* **DIRECTIONS**
Return the listing exactly as it appears, but strip out the images.

* **MATERIAL PROVIDED**
▬▬▬

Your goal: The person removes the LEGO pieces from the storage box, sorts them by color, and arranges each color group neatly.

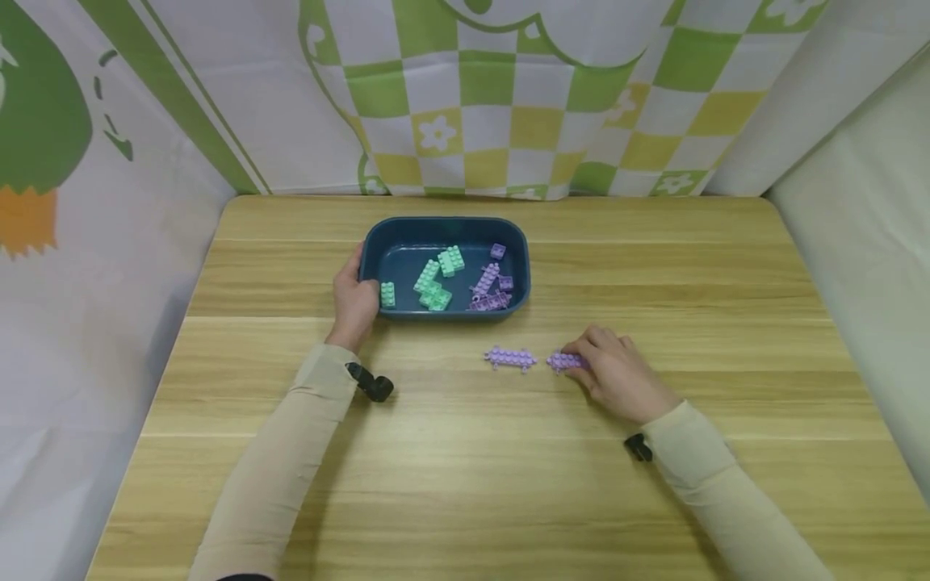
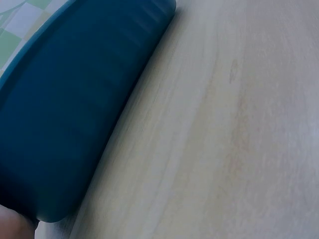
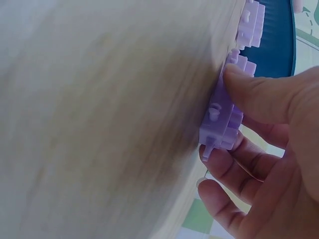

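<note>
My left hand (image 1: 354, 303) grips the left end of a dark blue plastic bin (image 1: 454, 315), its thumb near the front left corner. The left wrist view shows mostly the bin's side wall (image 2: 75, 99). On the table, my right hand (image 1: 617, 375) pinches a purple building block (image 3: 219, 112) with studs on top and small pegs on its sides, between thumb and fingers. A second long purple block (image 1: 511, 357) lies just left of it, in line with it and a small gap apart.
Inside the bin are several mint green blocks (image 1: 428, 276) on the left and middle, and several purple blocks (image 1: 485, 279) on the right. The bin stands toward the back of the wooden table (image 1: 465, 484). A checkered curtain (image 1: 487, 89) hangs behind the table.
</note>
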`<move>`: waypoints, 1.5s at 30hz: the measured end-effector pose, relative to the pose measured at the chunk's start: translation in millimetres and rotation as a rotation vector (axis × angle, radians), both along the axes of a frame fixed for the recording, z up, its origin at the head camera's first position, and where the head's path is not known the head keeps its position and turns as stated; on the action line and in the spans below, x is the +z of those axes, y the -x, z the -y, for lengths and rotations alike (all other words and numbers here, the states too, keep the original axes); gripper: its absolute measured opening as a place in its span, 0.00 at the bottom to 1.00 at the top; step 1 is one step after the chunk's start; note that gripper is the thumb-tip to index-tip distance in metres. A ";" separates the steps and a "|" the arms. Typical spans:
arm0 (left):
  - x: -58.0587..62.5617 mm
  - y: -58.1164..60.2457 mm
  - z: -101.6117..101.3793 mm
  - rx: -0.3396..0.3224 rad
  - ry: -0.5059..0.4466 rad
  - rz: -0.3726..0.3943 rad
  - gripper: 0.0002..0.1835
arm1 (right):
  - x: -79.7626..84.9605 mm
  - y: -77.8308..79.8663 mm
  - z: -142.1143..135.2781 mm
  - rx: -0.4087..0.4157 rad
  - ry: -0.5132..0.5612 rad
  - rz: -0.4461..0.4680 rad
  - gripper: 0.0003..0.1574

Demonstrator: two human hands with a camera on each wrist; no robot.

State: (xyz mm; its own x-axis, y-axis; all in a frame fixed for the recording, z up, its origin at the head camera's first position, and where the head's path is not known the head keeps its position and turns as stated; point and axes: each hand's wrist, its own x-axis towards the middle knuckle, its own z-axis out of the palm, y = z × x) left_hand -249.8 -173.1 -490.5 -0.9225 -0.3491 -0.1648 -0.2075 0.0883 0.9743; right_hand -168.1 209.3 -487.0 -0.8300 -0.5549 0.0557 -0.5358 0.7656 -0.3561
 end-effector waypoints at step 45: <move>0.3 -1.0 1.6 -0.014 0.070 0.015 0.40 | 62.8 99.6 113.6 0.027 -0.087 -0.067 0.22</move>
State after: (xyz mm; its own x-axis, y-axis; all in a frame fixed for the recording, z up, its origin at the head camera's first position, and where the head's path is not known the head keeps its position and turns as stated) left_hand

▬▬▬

* **EXERCISE OUTPUT**
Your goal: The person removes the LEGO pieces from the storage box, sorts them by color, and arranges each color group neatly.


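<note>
My left hand (image 1: 354, 303) grips the left end of a dark blue plastic bin (image 1: 454, 315), its thumb near the front left corner. The left wrist view shows mostly the bin's side wall (image 2: 75, 99). On the table, my right hand (image 1: 617, 375) pinches a purple building block (image 3: 219, 112) with studs on top and small pegs on its sides, between thumb and fingers. A second long purple block (image 1: 511, 357) lies just left of it, in line with it and a small gap apart.
Inside the bin are several mint green blocks (image 1: 428, 276) on the left and middle, and several purple blocks (image 1: 485, 279) on the right. The bin stands toward the back of the wooden table (image 1: 465, 484). A checkered curtain (image 1: 487, 89) hangs behind the table.
</note>
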`<move>`: waypoints, 1.5s at 30hz: the measured end-effector pose, relative to the pose measured at the chunk's start: translation in millimetres and rotation as a rotation vector (axis × angle, radians), both along the axes of a frame fixed for the recording, z up, its origin at the head camera's first position, and where the head's path is not known the head keeps its position and turns as stated; on the action line and in the spans below, x is the +z of those axes, y the -x, z the -y, for lengths and rotations alike (all other words and numbers here, the states too, keep the original axes); gripper: its absolute measured opening as a place in its span, 0.00 at the bottom to 1.00 at the top; step 1 is one step after the chunk's start; note that gripper is the thumb-tip to index-tip distance in metres. A ";" separates the steps and a "|" the arms. Typical spans:
arm0 (left):
  - x: -58.0587..62.5617 mm
  - y: -58.1164..60.2457 mm
  - z: -101.6117..101.3793 mm
  - rx: -0.3396..0.3224 rad
  - ry: -0.5059..0.4466 rad
  - rz: -0.3726..0.3943 rad
  - gripper: 0.0002..0.1835
arm1 (right):
  - x: -79.7626..84.9605 mm
  - y: -77.8308..79.8663 mm
  - z: -142.1143..135.2781 mm
  - rx: -0.4087..0.4157 rad
  - ry: -0.5132..0.5612 rad
  - rz: -0.4461..0.4680 rad
  - gripper: 0.0003..0.1574

Demonstrator: two human hands with a camera on each wrist; no robot.

State: (xyz mm; its own x-axis, y-axis; all in a frame fixed for the recording, z up, its origin at the head camera's first position, and where the head's path is not known the head keeps its position and turns as stated; point and axes: each hand's wrist, its own x-axis towards the middle knuckle, its own z-axis out of the palm, y = z × x) left_hand -249.8 -173.1 -490.5 -0.9225 -0.3491 -0.1648 -0.2075 0.0883 0.9743; right_hand -168.1 209.3 -487.0 -0.8300 -0.5549 0.0557 -0.5358 0.7656 -0.3561
 end-effector waypoints at step 45: <move>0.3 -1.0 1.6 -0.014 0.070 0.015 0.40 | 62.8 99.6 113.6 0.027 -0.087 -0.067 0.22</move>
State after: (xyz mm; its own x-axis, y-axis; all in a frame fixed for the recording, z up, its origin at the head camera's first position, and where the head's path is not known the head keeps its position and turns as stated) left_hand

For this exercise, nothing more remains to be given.